- ASSIGNMENT -
From first line to last, transcribe the listing exactly and skip any image.

- SUPPLIED MATERIAL -
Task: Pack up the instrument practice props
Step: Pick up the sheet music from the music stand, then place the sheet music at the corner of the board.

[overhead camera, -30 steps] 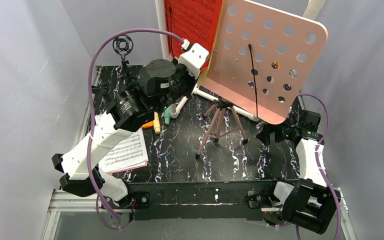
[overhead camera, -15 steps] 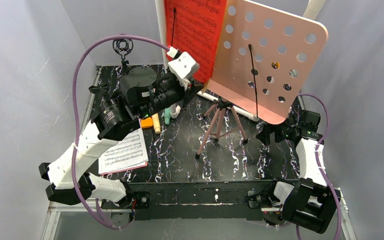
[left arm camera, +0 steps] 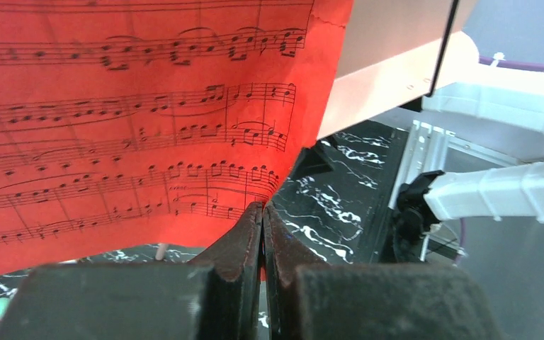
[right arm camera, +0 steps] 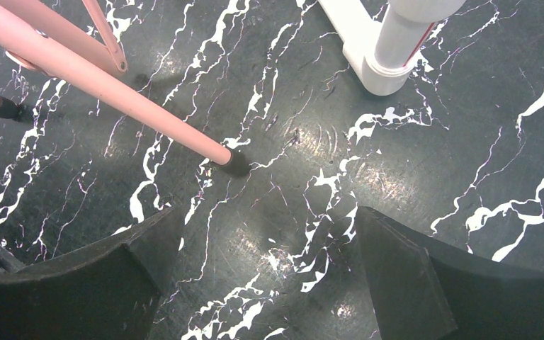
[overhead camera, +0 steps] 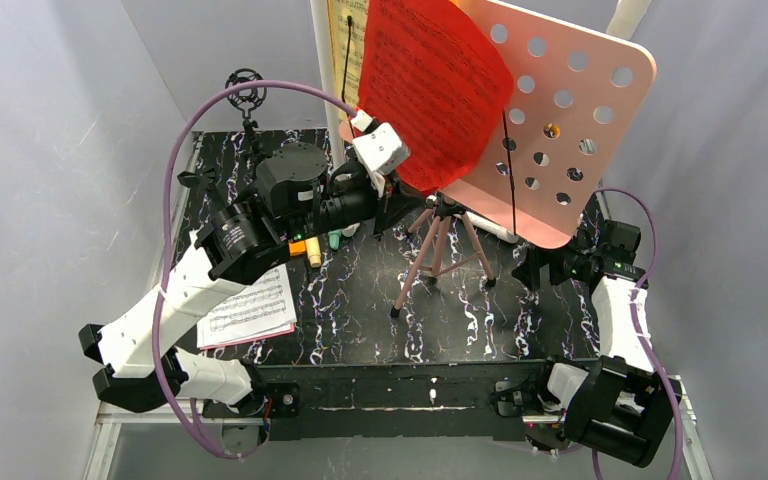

- RESULT -
Task: Pack up the instrument practice props
Step: Pick up the sheet music from the music stand, then place the sheet music at the corner of the board.

[overhead camera, -30 steps] 
[overhead camera, -15 steps] 
[left arm camera, +0 steps] 
[right arm camera, +0 steps] 
[overhead camera, +0 steps] 

The required output has been supplied.